*Task requirements:*
For the records below, copy exactly the span that begins at the line containing "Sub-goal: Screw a" and stops after the line containing "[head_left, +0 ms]", minus any pictures.
↓
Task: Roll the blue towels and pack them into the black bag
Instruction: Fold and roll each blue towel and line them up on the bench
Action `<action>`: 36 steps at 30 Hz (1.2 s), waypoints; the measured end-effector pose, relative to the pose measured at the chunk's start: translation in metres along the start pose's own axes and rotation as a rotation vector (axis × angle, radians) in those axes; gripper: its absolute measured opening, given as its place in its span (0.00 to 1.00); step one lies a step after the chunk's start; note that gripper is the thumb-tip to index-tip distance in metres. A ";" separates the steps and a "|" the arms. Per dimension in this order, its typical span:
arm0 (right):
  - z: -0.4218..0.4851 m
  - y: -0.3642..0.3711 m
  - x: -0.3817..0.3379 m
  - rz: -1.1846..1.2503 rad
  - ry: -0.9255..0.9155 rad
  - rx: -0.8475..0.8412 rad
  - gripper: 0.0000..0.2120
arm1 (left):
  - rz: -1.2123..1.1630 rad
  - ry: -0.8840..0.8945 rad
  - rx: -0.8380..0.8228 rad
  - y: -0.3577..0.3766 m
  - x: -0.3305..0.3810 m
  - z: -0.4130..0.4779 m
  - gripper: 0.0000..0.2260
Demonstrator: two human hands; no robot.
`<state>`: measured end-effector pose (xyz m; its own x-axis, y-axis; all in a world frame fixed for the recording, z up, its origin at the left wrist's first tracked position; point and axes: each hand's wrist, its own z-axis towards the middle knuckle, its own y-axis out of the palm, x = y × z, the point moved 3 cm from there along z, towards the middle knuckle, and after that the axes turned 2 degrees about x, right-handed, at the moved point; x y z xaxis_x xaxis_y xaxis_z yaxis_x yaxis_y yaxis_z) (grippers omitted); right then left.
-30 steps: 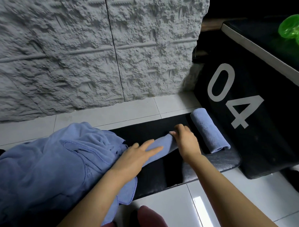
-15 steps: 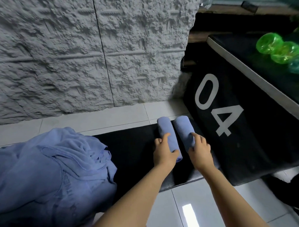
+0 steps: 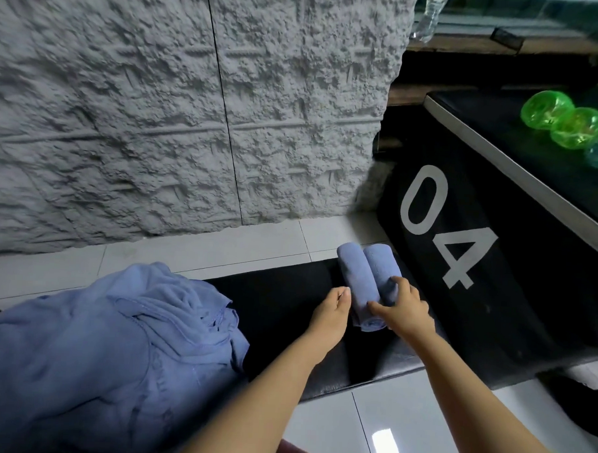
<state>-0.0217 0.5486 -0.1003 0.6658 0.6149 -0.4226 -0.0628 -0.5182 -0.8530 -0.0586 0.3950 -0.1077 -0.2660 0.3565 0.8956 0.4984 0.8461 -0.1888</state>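
**Two rolls made, a heap left to do**

The two rolled blue towels (image 3: 365, 280) lie side by side and touching, right of centre in the frame. They rest on a flat black sheet (image 3: 281, 294) spread over the tiled floor (image 3: 221, 250). That sheet may be the black bag lying flat, but this view does not settle it.

Your right hand (image 3: 403, 308) has its fingers (image 3: 399, 285) curled over the near end of the right-side roll. The thumb reaches across the other roll, so the hand is grasping the pair. Your left hand (image 3: 333, 313) sits at the outer flank of the left-side roll, fingers loosely bent and wrapped round nothing. The heap of unrolled blue towels (image 3: 114, 338) fills the lower left and overlaps the sheet's edge.

Expect these towels to be light, soft and without any stiffness. A roll lifted by one end would probably sag and unwind. Take each one round its middle with the free edge pinned under your fingers, or squeeze the pair between both palms. A firm squeeze should do no harm. In the heap, neighbouring cloth will likely drag along, so lift a single towel by its hem.
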 end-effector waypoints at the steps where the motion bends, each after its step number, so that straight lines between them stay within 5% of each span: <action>1: 0.000 -0.002 -0.003 -0.017 0.017 -0.004 0.36 | -0.003 0.011 0.005 -0.009 0.001 -0.007 0.16; 14: -0.012 0.003 -0.034 -0.287 0.044 -0.025 0.39 | 0.027 0.087 0.281 -0.201 -0.029 -0.102 0.08; 19: -0.059 0.021 -0.127 -0.313 -0.461 0.156 0.32 | 0.463 0.282 0.522 -0.285 -0.020 -0.119 0.07; 22: -0.111 0.055 -0.196 -0.156 -0.729 0.006 0.15 | 0.783 0.223 0.549 -0.325 -0.044 -0.120 0.13; 25: -0.157 0.090 -0.251 -0.045 -0.846 -0.136 0.10 | 0.776 0.201 0.455 -0.339 -0.061 -0.132 0.12; 32: -0.187 0.162 -0.292 0.019 -0.680 -0.352 0.15 | 0.765 0.208 0.354 -0.340 -0.067 -0.146 0.16; 36: -0.194 0.142 -0.295 0.350 -0.423 -0.472 0.20 | 0.704 0.218 0.445 -0.344 -0.056 -0.166 0.11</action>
<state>-0.0829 0.1784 -0.0374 0.3144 0.4939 -0.8107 0.1721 -0.8695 -0.4630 -0.0786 0.0180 -0.0258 0.1711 0.8111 0.5593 0.1057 0.5493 -0.8289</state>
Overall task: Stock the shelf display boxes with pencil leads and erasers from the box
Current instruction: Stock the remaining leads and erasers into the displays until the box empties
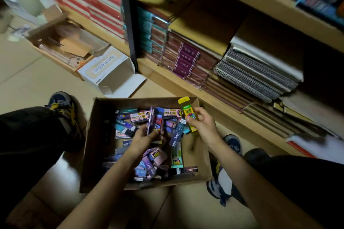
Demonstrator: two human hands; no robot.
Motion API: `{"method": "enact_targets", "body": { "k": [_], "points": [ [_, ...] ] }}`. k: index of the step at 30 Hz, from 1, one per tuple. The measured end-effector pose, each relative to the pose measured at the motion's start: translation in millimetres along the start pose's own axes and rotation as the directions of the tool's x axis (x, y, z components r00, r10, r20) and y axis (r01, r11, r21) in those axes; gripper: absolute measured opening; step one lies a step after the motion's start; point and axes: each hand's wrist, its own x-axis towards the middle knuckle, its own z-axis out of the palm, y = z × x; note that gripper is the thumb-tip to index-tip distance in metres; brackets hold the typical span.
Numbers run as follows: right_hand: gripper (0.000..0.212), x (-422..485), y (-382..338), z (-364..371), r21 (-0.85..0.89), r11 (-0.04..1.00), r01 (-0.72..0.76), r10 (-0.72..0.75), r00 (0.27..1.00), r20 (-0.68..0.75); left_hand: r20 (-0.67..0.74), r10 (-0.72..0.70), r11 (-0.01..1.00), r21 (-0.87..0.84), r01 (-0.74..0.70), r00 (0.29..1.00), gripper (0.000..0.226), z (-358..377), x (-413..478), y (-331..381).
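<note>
In the head view, the right hand [203, 126] is pinching a yellow pack [187, 109] by its lower half, fingers curled round it. The pack's long axis is running roughly from 12 to 6 o'clock, top leaning slightly toward 11. It is hanging over the far right corner of the cardboard box [100, 135], clear of the loose packs below.

The left hand [145, 138] is gripping a few purple packs [156, 122] upright in a fan above the middle of the box, just beside the right hand at its 9 o'clock.

The white display box [109, 69] is lying open on the floor [28, 80] at about 10 o'clock from both hands (the left hand is the nearer one), with its open mouth seeming to face 5 o'clock, toward the cardboard box.

The shelf [223, 117] edge is running close along the right hand's 1 to 3 o'clock side, with spiral notebooks [256, 72] stacked on it, so open room seems to be lying leftward, over the box's far rim. No stocked display box is showing on the shelf in this frame.
</note>
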Motion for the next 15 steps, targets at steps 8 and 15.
{"method": "enact_targets", "body": {
  "k": [8, 15],
  "points": [
    [0.017, -26, -70, 11, 0.18, 0.979, 0.091, -0.1, 0.994, 0.042, 0.271, 0.243, 0.969, -0.112, -0.22, 0.931, 0.028, 35, -51, 62],
    [0.014, -56, -117, 7, 0.225, 0.965, 0.136, -0.141, 0.99, 0.009, 0.266, 0.367, 0.929, -0.155, -0.336, 0.891, 0.035, 52, -74, 95]
  ]
}}
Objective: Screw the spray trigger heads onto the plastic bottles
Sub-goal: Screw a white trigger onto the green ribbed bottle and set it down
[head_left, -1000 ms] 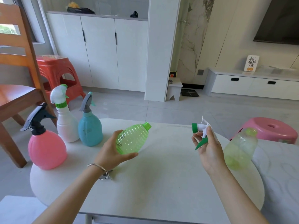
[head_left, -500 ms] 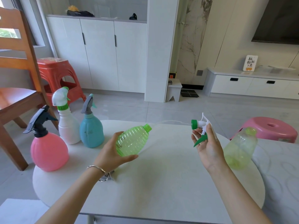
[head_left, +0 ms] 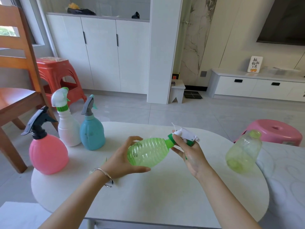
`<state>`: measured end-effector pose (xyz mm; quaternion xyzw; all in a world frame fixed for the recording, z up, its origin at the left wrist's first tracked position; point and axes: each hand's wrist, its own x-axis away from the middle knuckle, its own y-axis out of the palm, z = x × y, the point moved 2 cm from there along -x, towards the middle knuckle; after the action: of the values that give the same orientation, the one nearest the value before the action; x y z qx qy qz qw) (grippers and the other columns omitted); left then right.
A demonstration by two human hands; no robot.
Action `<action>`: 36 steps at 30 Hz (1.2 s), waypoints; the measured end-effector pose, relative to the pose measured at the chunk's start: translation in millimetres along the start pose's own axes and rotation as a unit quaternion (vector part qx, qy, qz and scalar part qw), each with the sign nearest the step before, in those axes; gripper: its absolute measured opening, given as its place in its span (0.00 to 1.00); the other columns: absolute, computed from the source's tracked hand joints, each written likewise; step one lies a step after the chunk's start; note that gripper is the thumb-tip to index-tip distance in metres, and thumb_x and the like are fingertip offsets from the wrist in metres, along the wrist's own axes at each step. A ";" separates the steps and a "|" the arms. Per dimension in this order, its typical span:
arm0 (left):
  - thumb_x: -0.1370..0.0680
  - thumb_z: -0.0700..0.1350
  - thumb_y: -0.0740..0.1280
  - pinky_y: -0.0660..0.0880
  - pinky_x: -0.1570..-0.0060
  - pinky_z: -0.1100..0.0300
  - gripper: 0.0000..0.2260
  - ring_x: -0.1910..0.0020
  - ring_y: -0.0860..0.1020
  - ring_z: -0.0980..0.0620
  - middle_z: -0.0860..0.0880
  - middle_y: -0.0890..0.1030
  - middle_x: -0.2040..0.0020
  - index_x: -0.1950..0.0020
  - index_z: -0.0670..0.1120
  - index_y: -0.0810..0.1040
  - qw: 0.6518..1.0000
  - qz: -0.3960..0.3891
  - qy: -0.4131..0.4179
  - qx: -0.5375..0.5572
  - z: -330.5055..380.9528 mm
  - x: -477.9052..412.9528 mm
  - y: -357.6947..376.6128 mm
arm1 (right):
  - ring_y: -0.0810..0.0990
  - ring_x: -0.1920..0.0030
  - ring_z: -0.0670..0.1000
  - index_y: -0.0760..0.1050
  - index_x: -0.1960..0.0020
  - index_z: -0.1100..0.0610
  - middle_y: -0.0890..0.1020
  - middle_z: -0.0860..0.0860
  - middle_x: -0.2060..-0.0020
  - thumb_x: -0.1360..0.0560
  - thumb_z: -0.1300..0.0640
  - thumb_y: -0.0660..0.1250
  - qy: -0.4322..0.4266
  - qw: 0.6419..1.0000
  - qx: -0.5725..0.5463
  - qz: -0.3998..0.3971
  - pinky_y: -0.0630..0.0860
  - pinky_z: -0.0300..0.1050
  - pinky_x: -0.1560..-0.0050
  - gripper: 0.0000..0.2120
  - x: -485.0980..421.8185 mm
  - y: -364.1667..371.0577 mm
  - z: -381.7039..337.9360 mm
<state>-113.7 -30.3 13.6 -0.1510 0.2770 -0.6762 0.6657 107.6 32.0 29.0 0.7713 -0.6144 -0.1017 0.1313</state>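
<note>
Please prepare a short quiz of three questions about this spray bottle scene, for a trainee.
1. True or false: the pale green bottle at the right already carries a trigger head.
2. Which hand holds the white trigger head at the neck of the ribbed green bottle? A) left B) right
3. How many bottles at the left end of the table carry trigger heads?
Key: 1 false, its neck is bare. 2 B, the right hand; the left hand grips the bottle. 3 three: pink bottle, white bottle, blue bottle.
</note>
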 end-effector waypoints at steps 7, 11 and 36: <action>0.42 0.65 0.74 0.79 0.62 0.63 0.31 0.54 0.83 0.56 0.51 0.84 0.49 0.42 0.57 0.74 0.935 -0.041 -0.147 0.320 9.3 3.7 -2.5 | 0.83 0.52 0.49 0.83 0.54 0.53 0.85 0.50 0.56 0.38 0.59 0.74 -0.029 0.997 -0.045 -0.048 0.80 0.42 0.52 0.13 -0.9 9.3 -8.5; 0.34 0.71 0.60 0.75 0.76 0.60 0.35 0.72 0.78 0.46 0.43 0.83 0.62 0.43 0.43 0.77 0.863 -0.090 -0.285 0.407 -0.2 1.4 -3.4 | 0.82 0.48 0.48 0.84 0.54 0.50 0.86 0.48 0.55 0.41 0.54 0.77 -0.079 0.994 0.005 -0.078 0.78 0.44 0.45 0.15 1.4 17.0 -9.9; 0.33 0.65 0.62 0.82 0.63 0.55 0.36 0.53 0.83 0.53 0.47 0.67 0.30 0.28 0.61 0.52 0.938 -0.048 -0.162 0.302 9.5 9.5 -19.4 | 0.80 0.41 0.54 0.78 0.44 0.59 0.83 0.55 0.46 0.35 0.55 0.72 0.003 0.999 -0.037 -0.009 0.77 0.45 0.44 0.20 -1.4 34.2 10.5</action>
<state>-124.7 -42.0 30.9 -0.0631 -0.0597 -0.7254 0.6828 72.4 25.4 30.2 0.7716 -0.6032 -0.1229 0.1603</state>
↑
*Answer space:*
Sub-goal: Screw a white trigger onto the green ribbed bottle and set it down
[head_left, -1000 ms] 
[head_left, -500 ms] 
[head_left, +0 ms] 

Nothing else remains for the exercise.